Sie sind hier

Die Gefahren des Sparzwangs

Im Rahmen der 65. Jahrestagung der Weltgesundheitsorganisation (WHO) forderte die Generaldirektorin Margret Chan alle Mitgliedsstaaten dazu auf, die Arbeit der WHO und somit die öffentliche Gesundheit nicht unter den derzeit nötigen Sparmaßnahmen leiden zu lassen. Welche Folgen finanzielle Krisen für das Gesundheitssystem eines Landes haben können, zeige sich zurzeit deutlich in Griechenland.

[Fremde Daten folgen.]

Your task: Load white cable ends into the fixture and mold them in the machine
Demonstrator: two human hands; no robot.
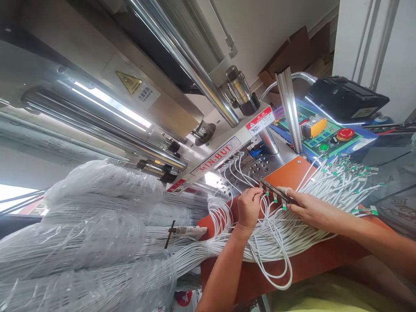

Chan betonte in ihrer Eröffnungsrede die Rolle der WHO und das Recht auf Gesundheit. Frühere großzügige GeldgeberInnen stünden aufgrund der weltweiten Wirtschaftskrise unter enormen Druck, da sie immer schneller messbare Ergebnisse fordern, um ihre Ausgaben zu rechtfertigen. Das sei, so Chan, besonders bei HIV/AIDS gefährlich. Deshalb erinnerte sie die Staaten daran, ihre Verantwortung gegenüber den BürgerInnen ernst zu nehmen und nicht in die Versuchung zu kommen, Gesundheit in Geld zu messen. Chan betonte die wichtige Rolle eines jeden Staates, die öffentliche Gesundheit voranzutreiben und empfahl die Konzentration auf das Wesentliche: Grundversorgung, Zugang zu notwendigen Medikamenten und Absicherung für alle. Gleichzeitig musste sie aber eingestehen, dass das UN-Ziel, bis zum Jahr 2015 fünfzehn Millionen Menschen Zugang zur antiretroviralen Therapie zu verschaffen, nicht erreicht werden könne.